Czy to powinno być coś w rodzaju nagrody (np. za oddanie inwestycji przed pierwotnym terminem - a nie takim wyznaczanym dopiero w trakcie prac), czy bardziej coś, co po prostu należy się jak psu zupa, o ile się czegoś spektakularnie nie zawali?

Zapowiedzi Jacka Jaśkowiaka z kampanii wyborczej w 2014 r. wskazywały na to pierwsze rozwiązanie. Tymczasem system, który powstał i dziś funkcjonuje, jest zdecydowanie opcją numer dwa.

To jednak nie koniec - mamy też w tym zarządzeniu prezydenta inne irytujące rzeczy.

Weźmy Stary Rynek, gdzie restauratorzy akurat rozmawiają z miejskimi urzędnikami i dopytują, kiedy będą gotowe chodniki przy ich lokalach, bo ponoć miały być na majówkę... A tu nagle dowiadują się, że chodniki mają być do końca czerwca, i to tylko w 70 proc.

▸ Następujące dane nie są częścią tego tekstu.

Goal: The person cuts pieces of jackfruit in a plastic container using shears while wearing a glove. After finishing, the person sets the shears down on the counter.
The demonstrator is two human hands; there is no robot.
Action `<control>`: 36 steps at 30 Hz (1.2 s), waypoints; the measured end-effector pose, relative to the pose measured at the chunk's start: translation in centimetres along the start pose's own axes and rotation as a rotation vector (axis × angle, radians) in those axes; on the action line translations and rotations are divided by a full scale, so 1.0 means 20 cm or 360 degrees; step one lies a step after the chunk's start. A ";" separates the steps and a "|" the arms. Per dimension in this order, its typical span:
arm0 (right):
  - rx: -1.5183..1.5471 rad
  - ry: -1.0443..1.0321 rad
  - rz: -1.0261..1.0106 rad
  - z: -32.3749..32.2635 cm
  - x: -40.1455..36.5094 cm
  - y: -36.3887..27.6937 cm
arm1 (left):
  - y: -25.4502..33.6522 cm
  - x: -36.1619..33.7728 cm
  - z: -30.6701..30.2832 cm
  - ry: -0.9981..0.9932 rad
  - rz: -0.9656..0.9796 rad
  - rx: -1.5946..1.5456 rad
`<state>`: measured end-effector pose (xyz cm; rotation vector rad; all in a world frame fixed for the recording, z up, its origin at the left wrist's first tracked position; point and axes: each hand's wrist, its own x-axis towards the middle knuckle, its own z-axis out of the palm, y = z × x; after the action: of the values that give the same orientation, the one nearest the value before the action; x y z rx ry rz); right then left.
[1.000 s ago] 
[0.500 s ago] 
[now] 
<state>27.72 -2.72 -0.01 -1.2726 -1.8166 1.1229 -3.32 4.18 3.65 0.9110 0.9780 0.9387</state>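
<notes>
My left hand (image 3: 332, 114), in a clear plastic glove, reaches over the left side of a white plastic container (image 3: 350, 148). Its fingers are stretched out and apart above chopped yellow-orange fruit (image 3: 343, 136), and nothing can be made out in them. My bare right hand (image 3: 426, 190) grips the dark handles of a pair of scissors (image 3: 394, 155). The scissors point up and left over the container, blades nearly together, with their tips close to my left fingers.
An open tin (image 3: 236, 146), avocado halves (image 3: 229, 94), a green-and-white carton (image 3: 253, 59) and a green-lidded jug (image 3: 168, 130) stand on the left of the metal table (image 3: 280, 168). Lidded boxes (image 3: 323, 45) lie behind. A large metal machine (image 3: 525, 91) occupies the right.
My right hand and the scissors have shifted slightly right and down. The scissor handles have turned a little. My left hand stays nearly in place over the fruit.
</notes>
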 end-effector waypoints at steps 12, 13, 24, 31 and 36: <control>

Cały czas wśród celów wyznaczanych PIM-owi przez Jaśkowiaka nie pojawiły się też "założone budżety". Prezydent w grudniu strasznie się irytował, że go o to dopytuję, choć przecież w 2014 r. mówił jasno:

Chciałbym, żeby inwestycje, które będą realizowane w przyszłości, były realizowane w założonych budżetach i terminach, żeby nie było takiej sytuacji, jaką mamy teraz, że Kaponiera miała być remontowana do Euro 2012, a jej remont będzie trwał dłużej niż II wojna światowa.

To miało kosztować 150-160 mln zł, będzie kosztowało 320 mln zł. Stadion miał kosztować 450 mln zł - kosztował 750 mln zł


Jacek Jaśkowiak, wypowiedź z listopada 2014 r., podczas debaty z Ryszardem Grobelnym w WTK przed II turą wyborów



Tak po ludzku rozumiem, dlaczego dziś woli nie pamiętać, że mówił również o założonych budżetach. Gdyby chciał tę zapowiedź faktycznie wprowadzić w życie - w obecnej sytuacji z miejsca przekreśliłoby to PIM-owi szanse na jakiekolwiek dodatkowe wynagrodzenia.

To wszystko potwierdza, jak niedoskonały jest system premiowania uzależnienia zarobków od efektów pracy, jaki Jacek Jaśkowiak wprowadził w spółce PIM. Trudno, żeby ten system jakoś szczególnie motywował, skoro wyznaczonych zadań wręcz nie da się tak zawalić, aby nie wypełnić celów i zostać z pustymi rękami.

Przypuszczam, że dużo skuteczniejsze i bardziej motywujące okaże się widmo przyszłorocznych wyborów samorządowych, przed którymi prezydent Jaśkowiak i jego współpracownicy z pewnością woleliby uniknąć rozkopanego centrum Poznania i niedokończonych inwestycji.